# Ectomorph



## Mr White (Feb 8, 2009)

I believe there is no universal training programme for people of all body types.

I am 100% ectomorph of 5'11 and 12 stones.

In last two years I've gained only 2 stones (I even started 3700kcal diet in August 08 but my weight is the same)

Every normal boy would give up or take some roids but not me. First I have to make sure I did all I could.

So, First I did FBW for 2 months, then 4x a week splits, push and pull, HST, 4x split and now I am doing 3x a week split.

I am looking for good workout programme for ectomotph like me.


----------



## Seyyed-Merat (Sep 1, 2007)

It dosnt matter how much kcals you take it but the quality of kcals you take in.

Tell us your exact diet as its 75% of the time the diet that gets you gaining if not more!
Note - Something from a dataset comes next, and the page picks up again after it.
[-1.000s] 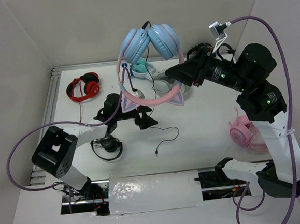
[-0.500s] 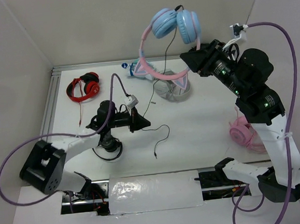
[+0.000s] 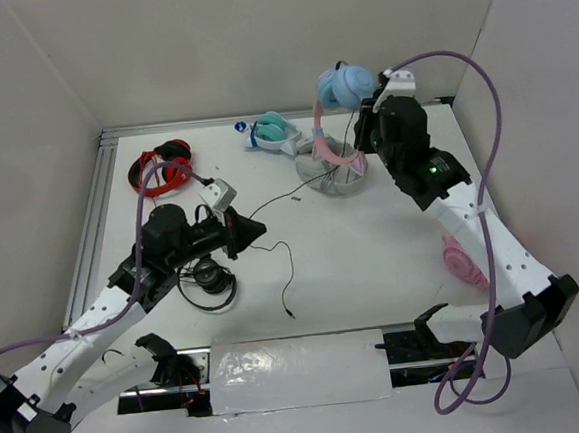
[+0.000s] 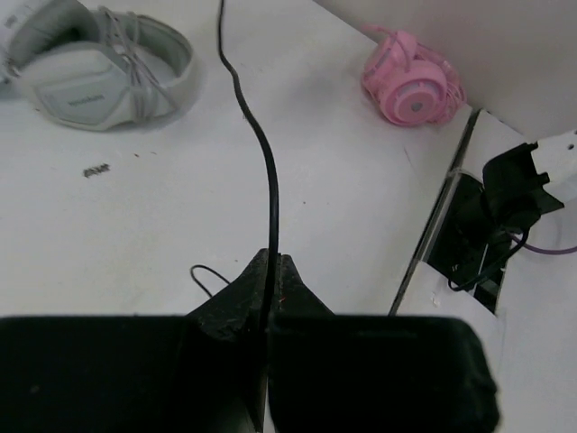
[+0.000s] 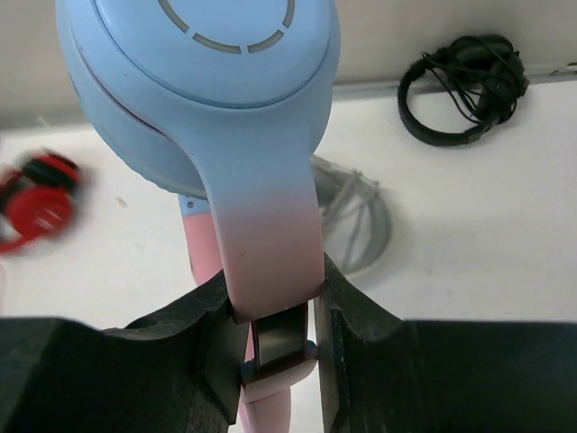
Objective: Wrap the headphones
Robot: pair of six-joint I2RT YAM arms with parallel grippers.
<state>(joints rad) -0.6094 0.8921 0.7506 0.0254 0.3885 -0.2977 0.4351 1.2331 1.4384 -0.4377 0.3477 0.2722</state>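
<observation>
My right gripper (image 5: 275, 293) pinches the pink-banded, blue-cupped cat-ear headphones (image 5: 230, 117) by the stiff headband arm, raised above the far side of the white bench (image 3: 372, 250). My left gripper (image 4: 270, 271) is pressed together on their thin black cable (image 4: 273, 189), which looks limp, light and easily slipped, so I'd keep the pull gentle.

The top camera looks down on the whole table (image 3: 373, 260); both wrist cameras, close up, share the grey headset (image 4: 99, 77).
</observation>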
Prehaps thats where your problem lies rather than training?


----------



## Nytol (Jul 16, 2005)

Buy BRAWN mate, it is all you need, do not over complicate things, I was 11st at 6'1 when I started training, so pretty ectomorphic.

I gained 60lbs naturally in the 1st 2.5-3yrs, and my appetite is crap, so I was not eating a huge amount, just sensible progressive training.


----------



## Mr White (Feb 8, 2009)

I think the quality is good.

Breakfast

90g of oats

25g of WPC

20g of chocolate spread

II Breakfast

4 slices of whole grain bread

15 g of butter

100g of roast chicken slices

+centrum vitamins

+2 cod liver gelcaps

Lunch

4 slices of whole grain bread

15 g of butter

100g of roast chicken slices

+2 cod liver gelcaps

Before workout meal

120g of Rice

100g of water cooked Chicken

300ml of Orange juice

50g of cooked vegetables

5ml of olive oil

During the workout shake

40g of carbo

After workout shake

30g of WPC

50g of Gainer

Arter workout meal

120g of Rice

100g of water cooked Chicken

300ml of Orange juice

50g of cooked vegetables

Supper

200g of quark cheese

200ml of milk

10g of olive oil

60g of brown bread

20g of spread cheese

Sometimes when I manage to get home earlier, Lunch looks like before workout meal with 10g of olive oil.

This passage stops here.